After working the bar for the past three years, I can attest that people’s spending and tipping habits are a reflection of their character—stingy or generous, disciplined or careless, elitist or charitable. But you’d be surprised by what some people think is appropriate bar behavior. Here are my rules for handling your money (and yourself) in good taste.
DO be mindful of your budget.
Case in point: One of my regulars comes in with a set amount of money that he’s willing to spend, including the tip. While this careful approach may not have women flocking around his bar stool, shouldn’t everyone be looking for a fiscally responsible partner these days?
DON’T go out if you don’t have any money.
Case in point: I’ve watched plenty of couples struggle through the first date. Everything seems to be going well, and then the bill comes—and the awkward dance over who should pay. One couple was particularly vocal on the issue: When I brought the tab, the girl stuck a $100 bill in the book, threw it down on the table, and told her date to keep the change because he obviously needed it, then stormed out, leaving a trail of expletives.
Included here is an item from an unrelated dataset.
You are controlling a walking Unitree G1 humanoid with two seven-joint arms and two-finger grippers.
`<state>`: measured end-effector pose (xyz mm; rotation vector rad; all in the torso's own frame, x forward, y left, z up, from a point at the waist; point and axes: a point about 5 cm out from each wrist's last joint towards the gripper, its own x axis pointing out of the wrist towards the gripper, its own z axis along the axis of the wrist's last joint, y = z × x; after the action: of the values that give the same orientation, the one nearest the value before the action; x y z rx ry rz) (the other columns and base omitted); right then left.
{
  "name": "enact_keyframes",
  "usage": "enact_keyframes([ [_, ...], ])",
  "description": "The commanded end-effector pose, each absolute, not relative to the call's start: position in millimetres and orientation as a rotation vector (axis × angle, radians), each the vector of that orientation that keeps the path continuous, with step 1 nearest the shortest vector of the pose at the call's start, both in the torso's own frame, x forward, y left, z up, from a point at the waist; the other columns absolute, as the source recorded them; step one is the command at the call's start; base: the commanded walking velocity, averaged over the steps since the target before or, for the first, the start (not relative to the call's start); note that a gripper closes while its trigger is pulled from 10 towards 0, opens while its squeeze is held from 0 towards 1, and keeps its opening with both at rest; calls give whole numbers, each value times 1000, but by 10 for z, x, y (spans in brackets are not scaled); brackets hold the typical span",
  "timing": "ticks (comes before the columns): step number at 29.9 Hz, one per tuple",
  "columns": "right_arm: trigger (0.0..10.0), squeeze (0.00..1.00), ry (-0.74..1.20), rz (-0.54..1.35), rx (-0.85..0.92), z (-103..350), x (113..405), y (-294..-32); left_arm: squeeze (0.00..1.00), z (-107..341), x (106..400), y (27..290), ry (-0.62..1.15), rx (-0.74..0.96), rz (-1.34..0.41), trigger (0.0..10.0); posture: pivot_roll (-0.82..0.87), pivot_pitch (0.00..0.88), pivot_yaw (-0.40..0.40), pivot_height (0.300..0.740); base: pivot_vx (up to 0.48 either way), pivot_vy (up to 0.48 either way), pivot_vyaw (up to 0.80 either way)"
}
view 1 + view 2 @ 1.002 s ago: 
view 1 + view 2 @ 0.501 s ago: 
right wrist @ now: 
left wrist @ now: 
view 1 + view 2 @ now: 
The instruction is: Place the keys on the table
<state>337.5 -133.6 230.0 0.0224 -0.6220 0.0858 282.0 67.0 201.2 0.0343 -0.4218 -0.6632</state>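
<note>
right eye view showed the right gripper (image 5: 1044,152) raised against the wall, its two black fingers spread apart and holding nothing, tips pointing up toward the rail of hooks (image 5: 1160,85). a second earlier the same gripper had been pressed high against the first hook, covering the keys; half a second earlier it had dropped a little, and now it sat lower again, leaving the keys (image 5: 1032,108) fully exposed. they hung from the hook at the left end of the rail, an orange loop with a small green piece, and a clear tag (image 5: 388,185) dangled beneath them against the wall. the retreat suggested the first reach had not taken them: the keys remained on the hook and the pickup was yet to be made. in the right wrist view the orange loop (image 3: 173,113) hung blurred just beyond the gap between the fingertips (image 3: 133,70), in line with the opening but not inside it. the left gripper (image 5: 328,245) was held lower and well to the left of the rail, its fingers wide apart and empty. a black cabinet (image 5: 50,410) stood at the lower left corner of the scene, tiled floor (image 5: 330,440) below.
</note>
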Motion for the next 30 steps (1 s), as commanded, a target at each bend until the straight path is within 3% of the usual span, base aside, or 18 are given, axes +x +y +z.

Pretty obvious she expected him to pay.
DON’T show off your money, even if you really have it.
Case in point: Scott Disick—being an ostentatious jerk is not a good look, even on reality TV.
DO be careful with those margaritas.
Case in point: When I first started working, there was a woman so overflowing with love (and cocktails) that she felt she had to share it with all the men at the bar. So she went around kissing every guy (did I mention this was during the lunch hour?). She was promptly removed from the premises.
DON’T get too frisky if you’ve had too many $3 whiskeys.
Case in point: Two middle-aged singles who had just met at the bar hit it off very well—so well that things got, shall we say, intimate on the patio later in the evening. When discovered, they were asked to leave, but not until they’d endured the Walk of Shame across the restaurant to close their tab.
DO be polite to your bartender. (Read: Don’t stiff them.)
Case in point: I have watched many a women give “the look” to their guy when he stiffs the bartender. Sadly, it’s the same look men seem to ignore, so getting stiffed is very common occurrence, pretty much every night of the week.
DON’T flash your designer wallet, $100 bills (and then coincidentally stiff the bartender).
Case in point: The Friday night after payday brings in all the male peacocks—bright and flashy in every sense. They spend money like it’s nothing, but don’t tip, and end up getting denied anyways. Nobody likes a baller on a budget.